Su hermana solía contarle lo que era hallar “tu objeto”. Una sensación fascinante, un hormigueo en la piel, tibieza en el pecho, el cosquilleo en las yemas de los dedos que te servía de aviso, ese tirón de tu cuerpo, que te llevaba al preciado objeto, y con este, en busca del compañero. Los compañeros eran muy relevantes en Miracruz, ya que todas las habitaciones se compartían. Se creía que los objetos conectaban a aquellos destinados a aprender algo del otro, jamás fallaban, y nadie se quedaba solo.

Axier conocía las historias, no sólo las que Verónica le narraba, sino también las del resto de su familia. Todos fueron brujos. Todos asistieron a Miracruz. Su tradición se remontaba a siglos y los objetos, cómo los encontraron, y a qué compañero los guio (y el por qué a ese, sobre todo), fueron sus cuentos preferidos de pequeño.
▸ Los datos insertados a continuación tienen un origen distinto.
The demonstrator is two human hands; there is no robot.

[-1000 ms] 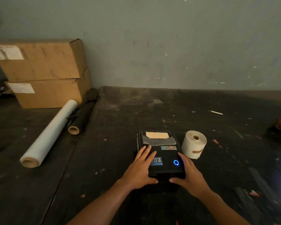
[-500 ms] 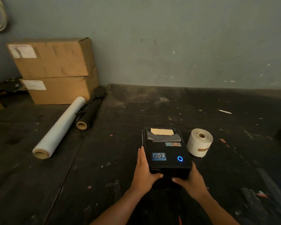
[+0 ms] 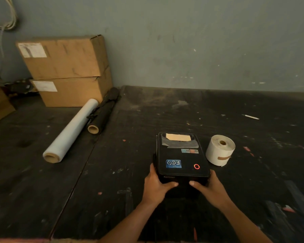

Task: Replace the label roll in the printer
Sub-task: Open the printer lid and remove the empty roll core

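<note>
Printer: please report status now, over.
Left hand and right hand grip printer front corners. Cover shut, ring light red. New label roll beside it, untouched. Nothing blocking.

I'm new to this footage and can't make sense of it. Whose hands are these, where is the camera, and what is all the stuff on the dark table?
The camera sits on a person's head, looking forward and down at their own bare hands. The left hand and right hand grip the near corners of a black box-shaped label printer whose ring light glows red. Beside it on the right stands a white paper label roll, apart from the printer. On the scuffed dark table, farther left, lie a clear plastic film roll and a black roll, in front of two stacked cardboard boxes.
</note>
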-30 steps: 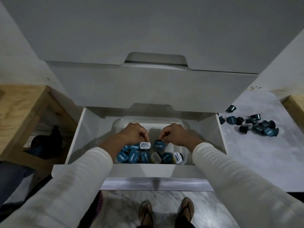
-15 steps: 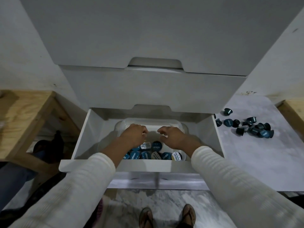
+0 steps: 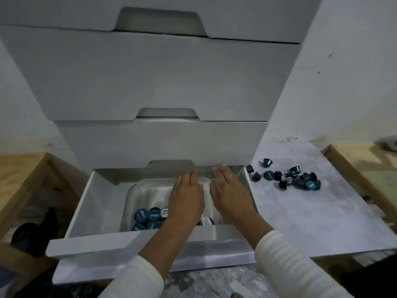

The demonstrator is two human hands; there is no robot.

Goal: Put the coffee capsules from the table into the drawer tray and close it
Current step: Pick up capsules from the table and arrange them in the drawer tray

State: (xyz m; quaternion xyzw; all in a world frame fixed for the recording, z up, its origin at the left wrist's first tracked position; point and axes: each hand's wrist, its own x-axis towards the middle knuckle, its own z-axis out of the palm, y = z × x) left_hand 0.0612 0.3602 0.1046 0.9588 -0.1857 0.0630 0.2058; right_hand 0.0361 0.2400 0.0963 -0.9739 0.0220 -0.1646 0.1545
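Note:
The bottom drawer (image 3: 86,211) of a white cabinet is pulled open. In it sits a clear plastic tray (image 3: 139,190) with several blue and white capsules (image 3: 148,218) along its near side. My left hand (image 3: 187,196) and my right hand (image 3: 229,194) hover flat, side by side, over the tray's far half, fingers stretched out and holding nothing. Several dark blue capsules (image 3: 296,179) lie scattered on the pale marble table (image 3: 311,216) to the right of the drawer.
Shut drawers (image 3: 161,82) of the cabinet rise above the open one. A wooden shelf (image 3: 19,175) stands at the left with dark items under it, and another wooden surface (image 3: 369,168) at the far right. The drawer's front panel (image 3: 129,244) juts toward me.
Both hands let go of the capsules in the tray, opened flat and moved toward the tray's far end. My view tilted up, showing more of the cabinet.

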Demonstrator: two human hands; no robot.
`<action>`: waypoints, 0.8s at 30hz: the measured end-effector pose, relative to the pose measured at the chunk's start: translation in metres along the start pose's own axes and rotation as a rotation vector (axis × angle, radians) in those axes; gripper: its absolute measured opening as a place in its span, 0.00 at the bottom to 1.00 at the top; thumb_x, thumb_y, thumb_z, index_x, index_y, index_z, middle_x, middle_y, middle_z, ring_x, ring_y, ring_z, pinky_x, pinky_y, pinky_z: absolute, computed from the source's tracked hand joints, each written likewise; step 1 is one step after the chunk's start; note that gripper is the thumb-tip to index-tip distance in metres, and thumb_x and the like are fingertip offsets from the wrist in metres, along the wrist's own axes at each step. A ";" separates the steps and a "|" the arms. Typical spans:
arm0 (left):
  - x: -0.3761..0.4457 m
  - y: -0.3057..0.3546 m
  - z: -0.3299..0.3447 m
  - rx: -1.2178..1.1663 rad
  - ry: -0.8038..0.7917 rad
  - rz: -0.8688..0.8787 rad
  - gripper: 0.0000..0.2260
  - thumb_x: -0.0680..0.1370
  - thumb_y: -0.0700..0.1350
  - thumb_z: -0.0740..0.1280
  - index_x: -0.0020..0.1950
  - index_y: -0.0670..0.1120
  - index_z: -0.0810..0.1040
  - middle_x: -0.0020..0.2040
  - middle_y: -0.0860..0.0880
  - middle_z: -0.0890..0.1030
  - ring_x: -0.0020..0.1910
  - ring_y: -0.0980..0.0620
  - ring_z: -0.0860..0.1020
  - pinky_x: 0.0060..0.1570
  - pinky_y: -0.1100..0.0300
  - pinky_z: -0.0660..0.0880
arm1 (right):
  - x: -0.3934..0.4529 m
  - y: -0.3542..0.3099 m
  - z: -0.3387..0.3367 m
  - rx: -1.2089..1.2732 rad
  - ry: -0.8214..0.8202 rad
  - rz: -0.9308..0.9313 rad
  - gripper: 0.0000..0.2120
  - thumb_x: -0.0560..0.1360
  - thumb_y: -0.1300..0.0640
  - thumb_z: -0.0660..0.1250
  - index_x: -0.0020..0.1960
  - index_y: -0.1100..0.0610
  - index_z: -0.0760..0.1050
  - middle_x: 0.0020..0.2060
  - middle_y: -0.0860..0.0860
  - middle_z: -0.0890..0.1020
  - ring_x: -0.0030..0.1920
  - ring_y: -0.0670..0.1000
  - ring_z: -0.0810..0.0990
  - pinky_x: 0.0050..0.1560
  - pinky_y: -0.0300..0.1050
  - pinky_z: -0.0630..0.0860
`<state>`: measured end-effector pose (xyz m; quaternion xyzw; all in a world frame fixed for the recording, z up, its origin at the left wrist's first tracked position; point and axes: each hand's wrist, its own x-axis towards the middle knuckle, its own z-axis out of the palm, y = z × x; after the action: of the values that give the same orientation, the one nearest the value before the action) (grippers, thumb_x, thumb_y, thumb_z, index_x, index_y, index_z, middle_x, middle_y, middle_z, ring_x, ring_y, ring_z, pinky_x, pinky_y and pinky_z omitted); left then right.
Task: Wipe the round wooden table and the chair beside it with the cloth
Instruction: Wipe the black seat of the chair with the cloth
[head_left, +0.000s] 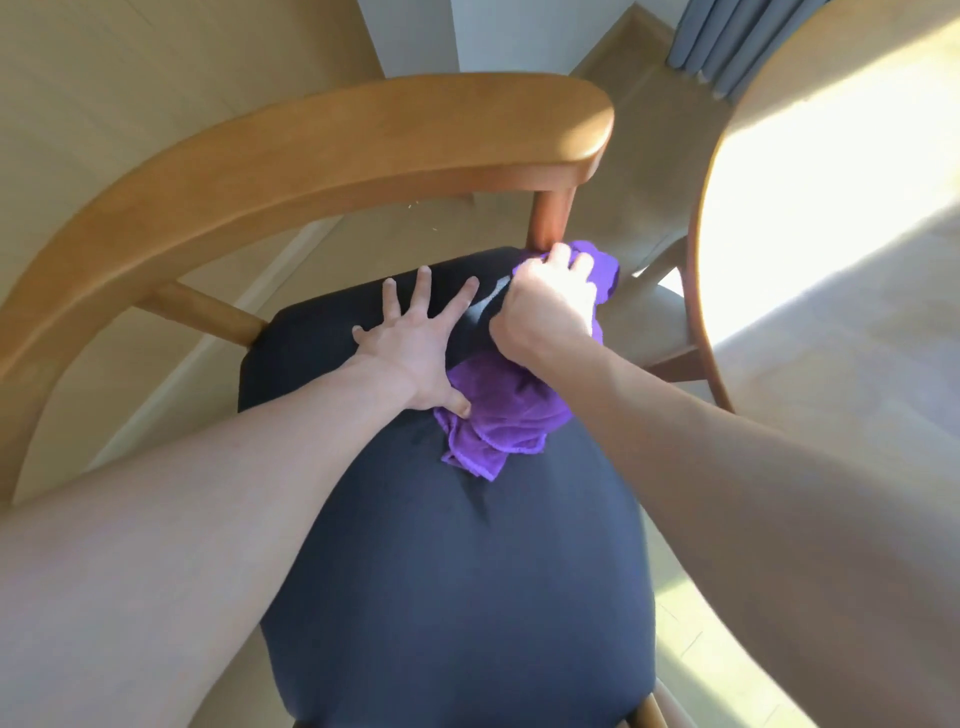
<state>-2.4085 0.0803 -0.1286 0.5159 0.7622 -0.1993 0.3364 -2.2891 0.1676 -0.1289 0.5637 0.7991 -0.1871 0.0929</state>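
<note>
Now two hands (410, 358) (545, 306), one cloth (498, 415), one chair (363, 140)

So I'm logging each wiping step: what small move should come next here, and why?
Probably rub the crumpled purple cloth up the wooden chair post. The right hand grips the cloth at the post's base, and the left hand lies spread on the dark padded seat, bracing.
</note>
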 end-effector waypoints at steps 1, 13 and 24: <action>-0.001 0.000 0.000 0.004 -0.005 0.000 0.67 0.60 0.66 0.82 0.77 0.68 0.30 0.83 0.49 0.32 0.82 0.34 0.37 0.70 0.23 0.60 | -0.010 0.004 0.001 -0.079 0.015 -0.094 0.16 0.74 0.57 0.64 0.60 0.61 0.73 0.60 0.57 0.70 0.60 0.62 0.68 0.54 0.52 0.70; -0.002 0.000 0.000 0.071 0.012 0.001 0.68 0.59 0.70 0.80 0.76 0.67 0.27 0.83 0.48 0.32 0.82 0.34 0.38 0.67 0.26 0.66 | -0.017 0.018 -0.011 0.247 0.007 -0.058 0.19 0.70 0.62 0.62 0.62 0.60 0.71 0.64 0.57 0.69 0.63 0.62 0.66 0.59 0.52 0.71; -0.018 0.014 0.016 -0.017 0.037 -0.037 0.70 0.59 0.73 0.78 0.79 0.61 0.27 0.81 0.44 0.28 0.81 0.33 0.35 0.70 0.25 0.63 | -0.120 0.078 0.014 -0.152 -0.203 -0.179 0.35 0.70 0.56 0.63 0.76 0.53 0.61 0.69 0.56 0.63 0.57 0.61 0.67 0.62 0.49 0.68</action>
<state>-2.3860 0.0638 -0.1261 0.5023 0.7794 -0.1896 0.3230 -2.1749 0.0808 -0.1133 0.4598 0.8446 -0.1895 0.1985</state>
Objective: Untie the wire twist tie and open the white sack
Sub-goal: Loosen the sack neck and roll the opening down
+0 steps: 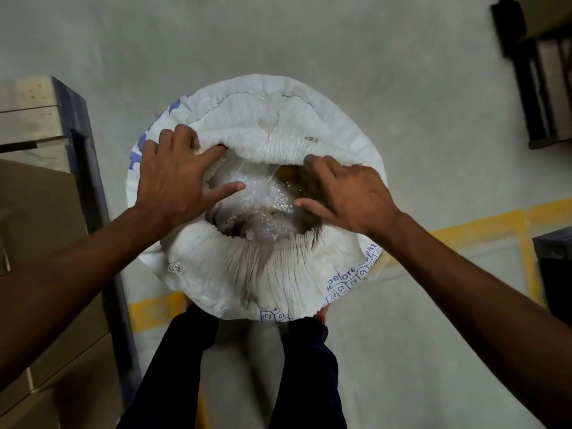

El suyo no podía quedarse atrás.

Pero también existía ese miedo. Leve y tímido consigo mismo, un miedo que era como un animal diminuto que prefería meterse a un escondrijo y observarlo desde un rincón de su cerebro, porque sin decir ni hacer nada, soltaba el temor para invadirlo todo.

¿Y si no lo encontraba?

Las posibilidades eran escasas. Incluso cuando un grupo terminaba en número impar, la directora brindaba una oportunidad a un estudiante que no estuvo en el listado original, y cada quien tenía su compañero. Sin excepción.

¿Y si no le agradaba?

Bueno, nadie decía que tenía que agradarle su compañero de cuarto. Su hermana no se llevó bien con la suya por los primeros cuatro años.